Seeing the whole

Homage DOK.fest München 2023: Nikolaus Geyrhalter

 

Nikolaus Geyrhalter during the shooting of HOMO SAPIENS © Simon Graf, Austria 2016


His unique signature is unmistakeable: visually powerful, epic, hypnotically opulent. Geyrhalter’s images: often filmed in grandiose, vertical long shots with deeply graduated soundscapes. The words of the protagonists: scarce and carefully positioned – if a word is spoken at all. 

Nikolaus Geyrhalter has worked long and hard to achieve this exceptional position. When he was barely 22 years old, the self-taught filmmaker founded his own production company. Since then, working simultaneously as a director, cameraman and producer, he has travelled to the most far-flung corners of the world and visited the universe that unfolds right on his doorstep. “As a documentarist, I come across places and systems that I certainly couldn’t imagine if I hadn’t found them myself.” 

Today, almost 30 years and 18 films later, there is hardly a film prize that he has not won. One reason for this is his choice of subject matter, which is often based around current debates. For example, HOMO SAPIENS could fit seamlessly into discussions of the anthropocene. Through his minimalistic approach, that denies the audience any commentary, through his insistence on a distinct experience of filmic time, his works always emerge from current debates and remind us that cinema is about more than just intellectual experiences. True cinema always hits you that little bit deeper. You might think that his perspective has a formal rigour that is supposed to afford his films something monumental - but nothing could be less true. “The rule is simple,” says Nikolaus Geyrhalter. “And it is always the same: you must spend time with the people on location.” And so, for instance, he returned time and again to the Brenner Pass for DIE BAULICHE MASSNAHME, where his protagonists open themselves up to the film and therefore to us. 

At DOK.fest München 2023, we will not only have the joy of the old “classics” but also a premiere: long awaited at many festivals, “Geyrhalter on rubbish,” MATTER OUT OF PLACE, has arrived!

We are looking forward to six films by a director whose work always pays tribute to the art of documentary.

Nikolas Geyrhalter will be our guest at the festival and will introduce his films in person to the audience.

 

HOMO SAPIENS, Österreich 2016, Nikolaus Geyrhalter

 

The films

ABENDLAND
Austria 2011, Nikolaus Geyrhalter, 90 min.

Europe by night: a call girl touting her wares, workers sorting parcels at a conveyor belt, demonstrators against nuclear waste chanting “we are the people” next to the railway tracks, a police patrol looking to detain somebody. In an associative journey ABENDLAND brings together impressions into a cycle of images, in which the political aspects of everyday life involuntarily manifest themselves.

DIE BAULICHE MASSNAHME
Austria 2018, Nikolaus Geyrhalter, 112 min. 
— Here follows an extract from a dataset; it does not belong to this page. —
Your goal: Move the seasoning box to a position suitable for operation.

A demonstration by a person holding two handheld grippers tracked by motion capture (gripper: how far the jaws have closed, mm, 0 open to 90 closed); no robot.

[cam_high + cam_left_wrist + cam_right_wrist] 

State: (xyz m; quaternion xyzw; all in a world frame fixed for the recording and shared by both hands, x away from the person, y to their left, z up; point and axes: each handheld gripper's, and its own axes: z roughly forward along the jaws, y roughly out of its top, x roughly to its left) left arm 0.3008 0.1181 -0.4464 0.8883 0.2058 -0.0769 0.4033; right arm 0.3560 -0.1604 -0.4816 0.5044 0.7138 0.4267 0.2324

The Brenner border crossing: in Spring 2016, politicians take measures to prevent more refugees from arriving in Austria. A fence is being discussed and border controls between North and South Tirol are to be reintroduced for the first time in twenty years. Many in the Tirol border region are not fond of the “structural measures,” but others are sensitive to the supposed threat of their homeland being “overwhelmed by foreigners.”


HOMO SAPIENS
Austria 2016, Nikolaus Geyrhalter, 90 min. 

What would the world look like without people? What if they were swallowed from the earth from one day to the next? The wind whistles through derelict abattoirs, shopping centres lie empty and slowly, very quietly, the snow would cover the concrete. HOMO SAPIENS is a documentary journey right into this world without people and without language.

 

MATTER OUT OF PLACE
Austria 2022, Nikolaus Geyrhalter, 106 min. 

Global littering – a hopeless struggle? Seemingly effortlessly, the “matter out of place” – things that are not part of the natural environment – blends into landscapes, overruns beaches, mountain tops and the sea floor, while people and machines work through it in an endless loop. A film of quiet, often disturbing beauty that could not be more alarming.


PRIPYAT
Austria 1999, Nikolaus Geyrhalter, 100 min. 

Specialist clothing, dosimetric checks, military supervision: in 1999, the 30 kilometres around the Chernobyl nuclear power plant and the city of Pripyat are an exclusion zone. The majority of the villages have been evacuated. In the past, everyone played sport here, now you are not meant to eat or drink or breathe in any dust – yet twelve years on people try to survive here in the highly contaminated ghost town.


UNSER TÄGLICH BROT
Austria 2005, Nikolaus Geyrhalter, 92 min.

What or who do we actually eat? Nikolaus Geyrhalter goes right to the heart of the world of high-tech agriculture and industrial food production: a tube hoovers salmon from a fjord, fields of sunflowers wilt on schedule through the use of chemicals, chickens are split by the second. A feast of images that forgoes human language and really hits you in the stomach.